Microsoft has a biometric feature called Windows Hello that allows access to devices running the Windows operating system by scanning your fingerprint, face, or eyes instead of a password. Although the technology has long been considered safe, a team of security researchers from Blackwing Intelligence recently discovered a horrific security flaw in it.

They also opened the locks on laptops from different companies, evading surveillance by the Windows Hello security system. Researchers work for Microsoft to test Windows Hello security. At the time they were working with popular fingerprint sensors Goodix, Synaptics and ELAN to bypass the Windows Hello security system.

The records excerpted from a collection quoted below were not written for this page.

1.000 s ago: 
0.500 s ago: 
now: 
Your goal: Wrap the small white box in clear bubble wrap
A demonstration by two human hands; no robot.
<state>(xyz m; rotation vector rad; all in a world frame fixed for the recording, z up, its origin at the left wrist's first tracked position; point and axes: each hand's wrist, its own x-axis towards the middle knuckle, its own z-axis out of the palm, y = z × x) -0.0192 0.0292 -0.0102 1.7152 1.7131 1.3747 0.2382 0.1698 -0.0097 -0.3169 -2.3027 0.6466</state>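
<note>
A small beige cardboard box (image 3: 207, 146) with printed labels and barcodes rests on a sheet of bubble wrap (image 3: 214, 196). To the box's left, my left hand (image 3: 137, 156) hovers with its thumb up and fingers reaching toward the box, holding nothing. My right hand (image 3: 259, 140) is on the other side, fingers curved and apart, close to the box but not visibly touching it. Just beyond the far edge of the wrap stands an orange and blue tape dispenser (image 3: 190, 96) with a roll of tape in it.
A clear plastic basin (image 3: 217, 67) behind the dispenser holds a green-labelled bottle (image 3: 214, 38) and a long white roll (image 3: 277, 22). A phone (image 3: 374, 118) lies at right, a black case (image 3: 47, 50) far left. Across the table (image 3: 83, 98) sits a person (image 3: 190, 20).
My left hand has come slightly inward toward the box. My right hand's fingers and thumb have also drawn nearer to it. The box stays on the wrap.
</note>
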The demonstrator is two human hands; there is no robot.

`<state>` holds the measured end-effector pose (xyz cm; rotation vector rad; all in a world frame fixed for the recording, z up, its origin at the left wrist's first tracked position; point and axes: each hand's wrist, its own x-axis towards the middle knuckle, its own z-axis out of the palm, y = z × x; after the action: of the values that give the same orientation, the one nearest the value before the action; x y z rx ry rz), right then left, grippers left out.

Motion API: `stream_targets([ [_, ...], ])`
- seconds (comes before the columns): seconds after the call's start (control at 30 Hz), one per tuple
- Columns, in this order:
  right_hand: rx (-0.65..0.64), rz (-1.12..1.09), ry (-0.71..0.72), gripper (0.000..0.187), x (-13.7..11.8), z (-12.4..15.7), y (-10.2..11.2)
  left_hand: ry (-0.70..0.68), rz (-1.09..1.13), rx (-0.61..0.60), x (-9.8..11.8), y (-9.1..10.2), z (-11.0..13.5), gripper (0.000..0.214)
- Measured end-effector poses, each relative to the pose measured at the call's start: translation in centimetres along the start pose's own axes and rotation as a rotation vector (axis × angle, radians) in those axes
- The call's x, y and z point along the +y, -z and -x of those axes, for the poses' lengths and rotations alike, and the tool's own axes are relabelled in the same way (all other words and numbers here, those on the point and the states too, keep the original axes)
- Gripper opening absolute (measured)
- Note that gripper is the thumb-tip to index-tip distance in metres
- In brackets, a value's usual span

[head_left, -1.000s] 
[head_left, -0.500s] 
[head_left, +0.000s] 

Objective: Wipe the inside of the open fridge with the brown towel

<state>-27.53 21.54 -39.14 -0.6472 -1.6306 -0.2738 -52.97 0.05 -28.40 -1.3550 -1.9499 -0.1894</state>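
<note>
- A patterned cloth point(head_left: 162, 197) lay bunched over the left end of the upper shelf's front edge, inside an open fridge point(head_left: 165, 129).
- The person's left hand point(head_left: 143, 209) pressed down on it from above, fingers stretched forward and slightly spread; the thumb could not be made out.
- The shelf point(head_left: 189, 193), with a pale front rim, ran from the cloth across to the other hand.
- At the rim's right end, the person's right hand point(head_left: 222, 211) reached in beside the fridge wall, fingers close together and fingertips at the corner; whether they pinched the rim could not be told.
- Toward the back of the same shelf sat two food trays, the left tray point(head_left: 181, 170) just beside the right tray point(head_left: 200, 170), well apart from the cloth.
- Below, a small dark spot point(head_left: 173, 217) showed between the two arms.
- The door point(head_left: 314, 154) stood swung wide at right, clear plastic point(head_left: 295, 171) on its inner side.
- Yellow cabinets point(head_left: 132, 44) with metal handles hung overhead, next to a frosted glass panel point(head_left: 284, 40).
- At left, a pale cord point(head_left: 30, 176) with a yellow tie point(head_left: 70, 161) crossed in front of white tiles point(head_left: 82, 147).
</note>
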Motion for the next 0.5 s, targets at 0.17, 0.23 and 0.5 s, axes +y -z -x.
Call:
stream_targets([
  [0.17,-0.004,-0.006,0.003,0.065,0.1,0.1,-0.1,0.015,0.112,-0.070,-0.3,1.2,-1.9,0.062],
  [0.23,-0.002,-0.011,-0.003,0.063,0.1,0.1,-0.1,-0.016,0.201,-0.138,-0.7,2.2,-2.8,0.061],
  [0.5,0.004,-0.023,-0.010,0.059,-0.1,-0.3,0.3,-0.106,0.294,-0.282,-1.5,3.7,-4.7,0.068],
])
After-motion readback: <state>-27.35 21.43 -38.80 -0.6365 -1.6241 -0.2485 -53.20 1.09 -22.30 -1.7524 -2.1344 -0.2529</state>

The study conducted a cyberattack called a "man-in-the-middle" (MITM) using a USB device connected to a laptop. This attack allowed them to open the laptop without a fingerprint or other biometric information, even if the Windows Hello system was turned on.

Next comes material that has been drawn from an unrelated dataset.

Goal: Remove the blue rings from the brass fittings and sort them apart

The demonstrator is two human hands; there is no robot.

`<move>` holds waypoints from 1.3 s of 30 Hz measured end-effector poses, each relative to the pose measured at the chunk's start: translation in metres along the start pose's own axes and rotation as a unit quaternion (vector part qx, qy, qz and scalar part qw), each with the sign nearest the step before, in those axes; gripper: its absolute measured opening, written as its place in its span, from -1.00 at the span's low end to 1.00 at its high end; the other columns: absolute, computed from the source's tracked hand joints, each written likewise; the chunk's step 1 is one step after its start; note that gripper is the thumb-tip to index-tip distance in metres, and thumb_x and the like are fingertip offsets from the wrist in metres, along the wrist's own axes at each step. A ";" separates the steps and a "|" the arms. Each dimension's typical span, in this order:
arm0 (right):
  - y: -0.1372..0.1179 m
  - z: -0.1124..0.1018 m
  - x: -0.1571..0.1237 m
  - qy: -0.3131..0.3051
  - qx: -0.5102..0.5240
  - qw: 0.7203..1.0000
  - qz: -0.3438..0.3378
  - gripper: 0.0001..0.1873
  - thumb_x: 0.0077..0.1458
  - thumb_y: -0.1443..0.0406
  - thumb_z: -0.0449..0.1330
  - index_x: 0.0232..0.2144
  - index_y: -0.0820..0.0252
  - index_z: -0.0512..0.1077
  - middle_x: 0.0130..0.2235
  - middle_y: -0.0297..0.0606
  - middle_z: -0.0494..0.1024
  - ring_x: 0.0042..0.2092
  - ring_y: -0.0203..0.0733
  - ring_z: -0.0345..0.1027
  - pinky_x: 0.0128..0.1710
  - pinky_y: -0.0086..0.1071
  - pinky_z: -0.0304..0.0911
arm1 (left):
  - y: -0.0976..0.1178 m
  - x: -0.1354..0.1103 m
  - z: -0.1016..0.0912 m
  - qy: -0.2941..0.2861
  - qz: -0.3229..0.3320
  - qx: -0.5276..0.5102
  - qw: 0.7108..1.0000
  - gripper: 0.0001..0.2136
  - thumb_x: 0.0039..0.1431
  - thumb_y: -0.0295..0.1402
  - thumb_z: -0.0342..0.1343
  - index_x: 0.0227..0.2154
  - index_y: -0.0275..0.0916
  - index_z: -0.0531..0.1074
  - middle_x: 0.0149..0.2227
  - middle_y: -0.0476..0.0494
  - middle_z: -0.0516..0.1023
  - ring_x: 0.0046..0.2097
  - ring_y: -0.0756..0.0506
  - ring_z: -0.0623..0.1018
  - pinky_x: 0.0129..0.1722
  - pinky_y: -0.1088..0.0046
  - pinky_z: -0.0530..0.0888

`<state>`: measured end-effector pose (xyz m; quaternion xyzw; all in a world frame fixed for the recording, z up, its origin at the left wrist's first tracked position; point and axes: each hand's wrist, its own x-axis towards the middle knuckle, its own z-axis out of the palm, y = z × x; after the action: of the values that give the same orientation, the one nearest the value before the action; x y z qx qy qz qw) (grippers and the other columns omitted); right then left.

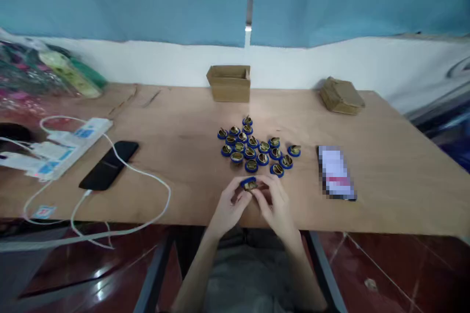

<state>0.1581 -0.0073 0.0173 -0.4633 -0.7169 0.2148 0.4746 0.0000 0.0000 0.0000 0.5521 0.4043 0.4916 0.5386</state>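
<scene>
Both hands meet at the near edge of a wooden table point(385, 176). My left hand point(229, 208) and my right hand point(276, 204) pinch one small round part point(249, 184) between their fingertips; it has a blue rim and a brass-coloured inside. Just beyond the hands lies a cluster of several like parts point(257, 149), blue rings with brass centres, spread flat on the table.
An open cardboard box point(229, 83) stands at the back centre, a closed brown packet point(341, 95) at the back right. A black phone point(109, 164) on a white cable, a power strip point(66, 146) and a blurred flat object point(336, 173) also lie on the table.
</scene>
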 end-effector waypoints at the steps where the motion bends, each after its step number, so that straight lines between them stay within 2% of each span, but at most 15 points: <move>1: 0.001 0.001 0.001 0.004 0.002 1.000 -0.001 -0.75 0.33 0.40 0.17 0.03 0.08 0.37 -0.08 -0.20 0.48 -0.10 -0.16 0.48 -0.08 -0.32 0.48 | 0.000 0.000 0.000 -0.001 -0.005 -0.001 1.000 -0.72 0.35 -0.26 0.15 0.06 -0.18 0.48 0.06 -0.21 0.60 0.11 -0.14 0.58 0.13 0.34 0.50; 10: 0.001 0.002 0.002 0.017 0.034 0.999 0.016 -0.77 0.32 0.38 0.20 0.00 0.06 0.42 -0.11 -0.20 0.50 -0.11 -0.13 0.49 -0.10 -0.28 0.50 | 0.000 -0.002 -0.001 -0.008 -0.028 -0.103 0.994 -0.66 0.20 -0.32 0.30 0.03 -0.19 0.50 0.05 -0.21 0.62 0.13 -0.19 0.59 0.20 0.23 0.49; 17: 0.000 0.004 0.000 0.019 0.062 0.998 0.023 -0.76 0.33 0.38 0.19 0.01 0.06 0.49 -0.12 -0.19 0.55 -0.12 -0.14 0.53 -0.09 -0.29 0.50 | 0.003 -0.001 0.000 0.031 -0.052 -0.107 0.992 -0.65 0.06 -0.38 0.41 -0.06 -0.17 0.56 -0.05 -0.13 0.66 0.04 -0.14 0.64 0.12 0.31 0.53; 21: -0.001 0.005 -0.002 0.017 0.067 0.997 0.043 -0.80 0.32 0.37 0.19 -0.04 0.07 0.50 -0.15 -0.20 0.56 -0.17 -0.14 0.52 -0.14 -0.29 0.49 | 0.002 -0.002 0.000 0.043 -0.064 -0.087 0.993 -0.64 0.00 -0.40 0.43 -0.10 -0.19 0.58 -0.08 -0.14 0.67 0.03 -0.16 0.63 0.12 0.31 0.52; 25: -0.001 0.005 -0.002 0.014 0.059 0.996 0.061 -0.84 0.29 0.37 0.20 -0.09 0.08 0.47 -0.21 -0.24 0.53 -0.21 -0.15 0.49 -0.19 -0.32 0.46 | 0.002 -0.003 -0.001 0.029 -0.079 -0.059 0.995 -0.66 0.03 -0.40 0.40 -0.09 -0.21 0.58 -0.09 -0.16 0.67 0.01 -0.17 0.63 0.10 0.32 0.51; 31: 0.001 0.005 -0.002 0.006 0.039 0.996 0.078 -0.89 0.24 0.40 0.20 -0.21 0.08 0.40 -0.29 -0.31 0.42 -0.26 -0.18 0.41 -0.26 -0.36 0.39 | 0.003 -0.004 -0.002 -0.010 -0.062 -0.024 0.998 -0.72 0.15 -0.37 0.29 -0.06 -0.23 0.54 -0.05 -0.19 0.64 0.03 -0.17 0.61 0.09 0.33 0.50; 37: 0.004 0.007 -0.005 -0.008 0.053 0.994 0.096 -0.88 0.30 0.38 0.15 -0.13 0.08 0.35 -0.14 -0.24 0.44 -0.19 -0.18 0.44 -0.16 -0.33 0.40 | 0.004 -0.003 -0.001 -0.013 -0.043 0.009 0.999 -0.74 0.22 -0.35 0.23 -0.03 -0.22 0.50 -0.02 -0.19 0.61 0.06 -0.16 0.59 0.13 0.32 0.48; 39: 0.005 0.007 -0.005 -0.010 0.045 0.994 0.096 -0.91 0.30 0.37 0.15 -0.16 0.08 0.34 -0.18 -0.26 0.43 -0.20 -0.17 0.43 -0.19 -0.33 0.38 | 0.005 -0.003 0.000 -0.015 -0.040 0.018 0.999 -0.73 0.24 -0.35 0.21 -0.01 -0.21 0.49 0.00 -0.19 0.60 0.07 -0.16 0.58 0.14 0.31 0.47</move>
<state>0.1549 -0.0080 0.0078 -0.5061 -0.6635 0.2963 0.4646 -0.0013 -0.0032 0.0042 0.5522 0.4267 0.4536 0.5543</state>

Researchers say the Windows Hello security system could be bypassed because neither Secure Device Connection Protocol nor SDCP are activated on the laptop. To do this, they propose adding SDCP technology to Windows Hello. 

Notably, with Windows’ biometric Hello technology, various devices can be accessed by scanning your fingerprint, face, or eyes without having to enter a written password. According to Microsoft, 85% of Windows 10 users use Windows Hello’s biometric feature.